→ PROBLEM: Return, word for word, only the lines of the data below that lie between the line with "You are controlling" and the line with "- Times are", those two lines included.

--------------------------------

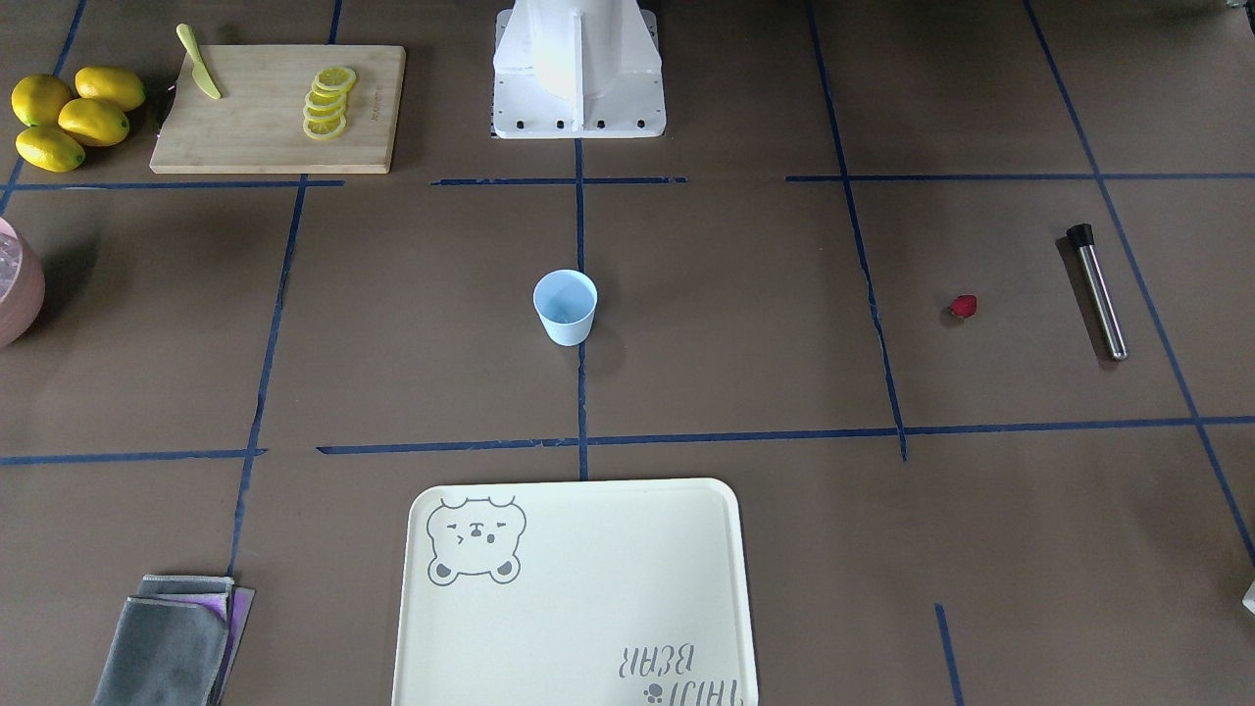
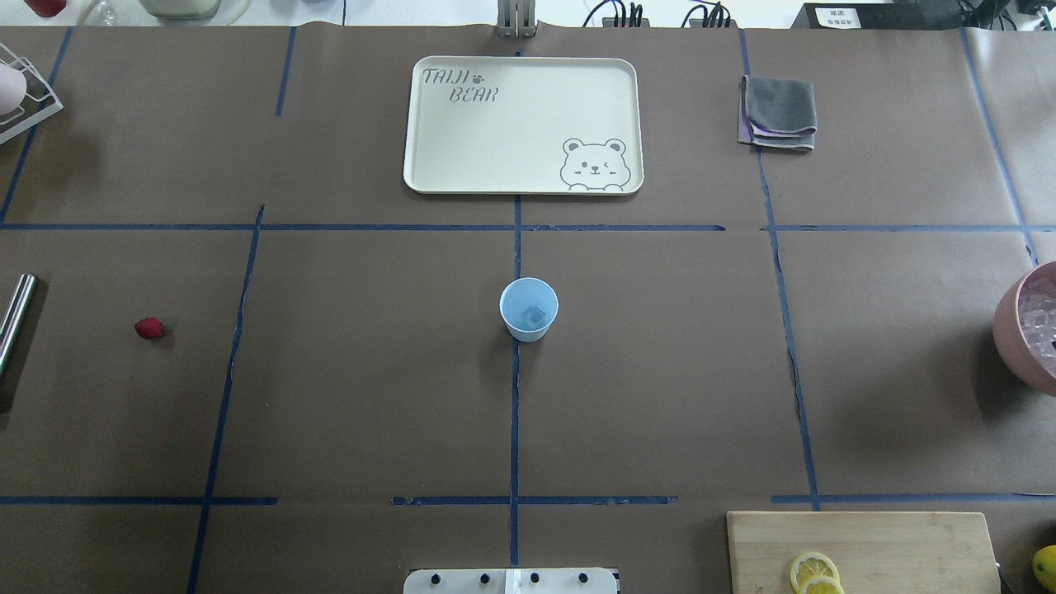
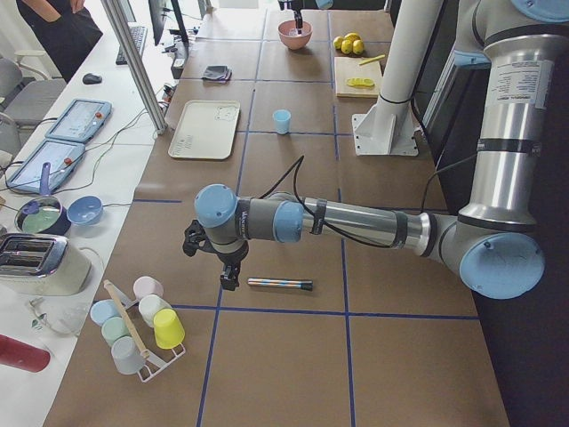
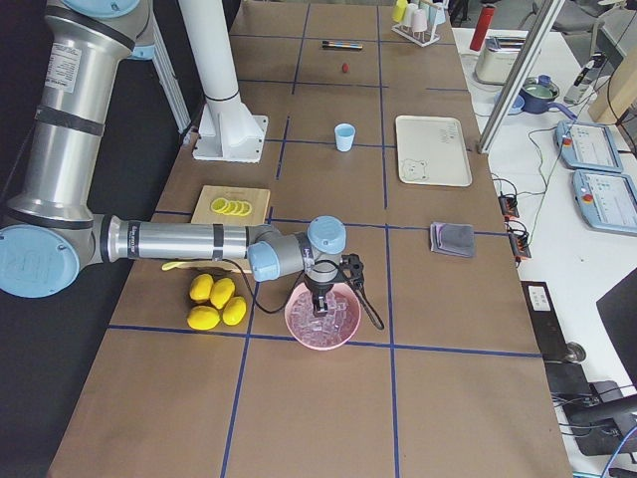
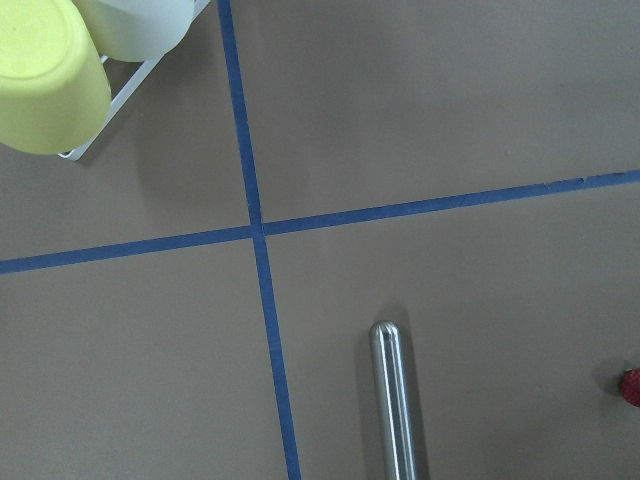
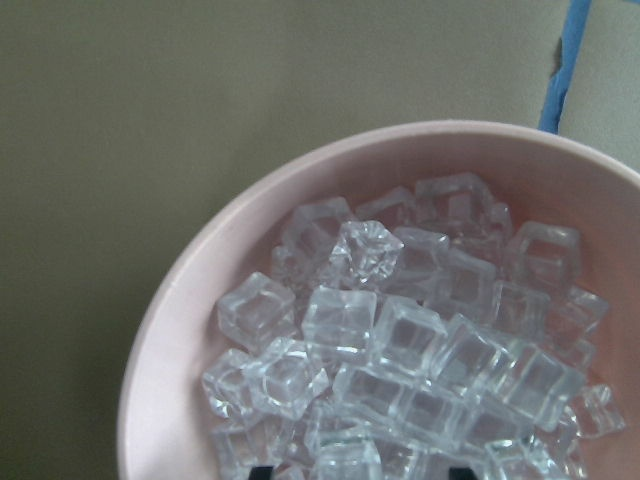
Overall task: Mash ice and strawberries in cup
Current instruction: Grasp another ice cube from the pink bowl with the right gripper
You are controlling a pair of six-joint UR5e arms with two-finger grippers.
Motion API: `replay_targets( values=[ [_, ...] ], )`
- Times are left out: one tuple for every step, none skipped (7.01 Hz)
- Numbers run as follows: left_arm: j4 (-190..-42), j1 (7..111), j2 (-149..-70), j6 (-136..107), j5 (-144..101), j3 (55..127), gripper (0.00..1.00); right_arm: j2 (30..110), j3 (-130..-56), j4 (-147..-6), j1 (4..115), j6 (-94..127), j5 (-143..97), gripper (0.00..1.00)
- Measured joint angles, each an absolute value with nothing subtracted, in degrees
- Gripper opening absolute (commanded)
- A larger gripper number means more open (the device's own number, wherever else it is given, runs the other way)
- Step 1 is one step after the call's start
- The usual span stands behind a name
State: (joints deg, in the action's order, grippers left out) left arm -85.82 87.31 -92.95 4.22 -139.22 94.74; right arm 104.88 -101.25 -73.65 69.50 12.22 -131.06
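The light-blue cup [image 2: 528, 309] stands upright at the table's centre with one ice cube [image 2: 535, 315] in it. The strawberry [image 2: 148, 328] lies alone on the paper far to the robot's left, next to a steel muddler [image 1: 1098, 291]. My left gripper [image 3: 229, 277] hangs just above the table near the muddler [image 3: 280, 285]; I cannot tell whether it is open or shut. My right gripper [image 4: 320, 302] hovers over the pink bowl [image 4: 299, 331] of ice cubes [image 6: 400, 340]. Its fingertips [image 6: 262, 471] show at the wrist view's bottom edge, far apart and open.
A cream bear tray [image 2: 429, 165] lies beyond the cup. A cutting board [image 1: 265, 147] with lemon slices [image 1: 326, 101] and a yellow knife [image 1: 199, 64] lies near the robot's right, beside whole lemons [image 1: 74, 118]. There is a folded grey cloth [image 2: 780, 111] and a rack of cups [image 3: 142, 325].
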Motion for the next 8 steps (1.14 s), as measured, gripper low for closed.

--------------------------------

→ TASK RESULT:
You are controlling a pair of six-joint UR5e arms with two-finger grippers.
Motion API: `replay_targets( values=[ [_, ...] ], )`
- Times are left out: one tuple for every step, none skipped (7.01 Hz)

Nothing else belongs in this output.